Se l’uomo, dunque, è divenuto perplesso, spaventato e svirilizzato, la donna tende a cercare nelle sue simili ciò che egli non è più in grado di offrirle?
Probabilmente sì, anche tenuto conto che l’identità di genere è più debole nella donna che nell’uomo - checché ne dicano le femministe e tutti i loro solerti ammiratori e sostenitori di sesso maschile.
Alla donna, dunque, non resta altro che amare le donne?
Può essere: ma crediamo che se ne pentirà presto, allorché si accorgerà di aver scelto un rimedio che è assai peggiore del male.

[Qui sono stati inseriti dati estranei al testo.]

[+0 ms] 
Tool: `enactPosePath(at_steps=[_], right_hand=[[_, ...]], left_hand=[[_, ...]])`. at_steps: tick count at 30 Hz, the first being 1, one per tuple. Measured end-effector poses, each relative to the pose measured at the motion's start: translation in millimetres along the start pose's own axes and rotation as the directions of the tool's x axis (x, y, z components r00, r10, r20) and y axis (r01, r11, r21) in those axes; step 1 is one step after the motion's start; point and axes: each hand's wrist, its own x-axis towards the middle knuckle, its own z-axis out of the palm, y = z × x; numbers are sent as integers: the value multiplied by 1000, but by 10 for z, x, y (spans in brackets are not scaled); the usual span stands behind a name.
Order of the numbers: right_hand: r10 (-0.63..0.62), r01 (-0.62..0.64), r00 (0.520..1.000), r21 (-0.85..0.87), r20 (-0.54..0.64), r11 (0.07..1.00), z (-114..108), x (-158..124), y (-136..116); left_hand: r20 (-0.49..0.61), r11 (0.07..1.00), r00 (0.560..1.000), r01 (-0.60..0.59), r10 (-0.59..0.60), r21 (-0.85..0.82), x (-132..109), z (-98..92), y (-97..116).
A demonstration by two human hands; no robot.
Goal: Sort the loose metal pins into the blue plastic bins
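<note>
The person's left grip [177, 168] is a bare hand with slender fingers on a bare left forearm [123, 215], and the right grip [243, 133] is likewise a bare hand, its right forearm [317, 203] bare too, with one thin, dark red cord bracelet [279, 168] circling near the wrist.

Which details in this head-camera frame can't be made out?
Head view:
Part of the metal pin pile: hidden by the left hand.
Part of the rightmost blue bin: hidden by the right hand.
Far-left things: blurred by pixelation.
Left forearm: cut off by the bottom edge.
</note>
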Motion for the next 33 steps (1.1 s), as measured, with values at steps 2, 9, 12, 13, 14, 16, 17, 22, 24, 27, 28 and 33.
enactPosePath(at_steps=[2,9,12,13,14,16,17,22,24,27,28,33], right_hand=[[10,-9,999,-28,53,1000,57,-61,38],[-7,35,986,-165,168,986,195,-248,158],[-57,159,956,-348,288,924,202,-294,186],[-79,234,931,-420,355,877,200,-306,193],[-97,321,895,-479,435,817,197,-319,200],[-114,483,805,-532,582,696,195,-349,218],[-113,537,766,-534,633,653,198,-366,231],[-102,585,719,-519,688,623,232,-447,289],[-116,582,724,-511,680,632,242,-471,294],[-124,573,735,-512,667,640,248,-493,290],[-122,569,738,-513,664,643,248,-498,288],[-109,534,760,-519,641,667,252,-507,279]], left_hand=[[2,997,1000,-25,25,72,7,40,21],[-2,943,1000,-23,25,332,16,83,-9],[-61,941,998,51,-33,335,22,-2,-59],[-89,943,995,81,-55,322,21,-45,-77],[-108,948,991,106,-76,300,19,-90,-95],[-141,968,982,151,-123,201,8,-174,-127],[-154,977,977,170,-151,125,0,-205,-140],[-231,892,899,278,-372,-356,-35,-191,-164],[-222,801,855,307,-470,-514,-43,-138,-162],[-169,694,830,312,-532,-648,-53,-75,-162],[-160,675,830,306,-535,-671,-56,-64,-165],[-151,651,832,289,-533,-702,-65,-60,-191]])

Nella donna, infatti, più forte di qualsiasi altro istinto, c’è l’innata rivalità verso le altre donne: una rivalità a trecentosessanta gradi, che non si placa mai, neppure nel sonno; e che non risparmia nessuna, neppure le figlie e le madri, le sorelle e le migliori amiche: come immaginare, dunque, che ella possa trovare l’appagamento, la realizzazione e la stabilità fra le braccia di una potenziale rivale, che, per giunta, conosce perfettamente la sua costituzionale diffidenza, perché è in tutto e per tutto simile a lei?
Piaccia o non piaccia, per quanto abbiano fatto di tutto per demolire la loro naturale relazione, la donna e l’uomo sono destinati a ritrovarsi, prima o dopo.
Forse su basi nuove, come chi abbia fatto un lungo viaggio in paesi lontani e, tornando a casa, non sia più la stessa persona di prima, né possa mai più vedere le cose con lo stesso occhio con cui le vedeva prima.
Ma perché queste basi nuove non potrebbero essere migliori di quelle d’un tempo?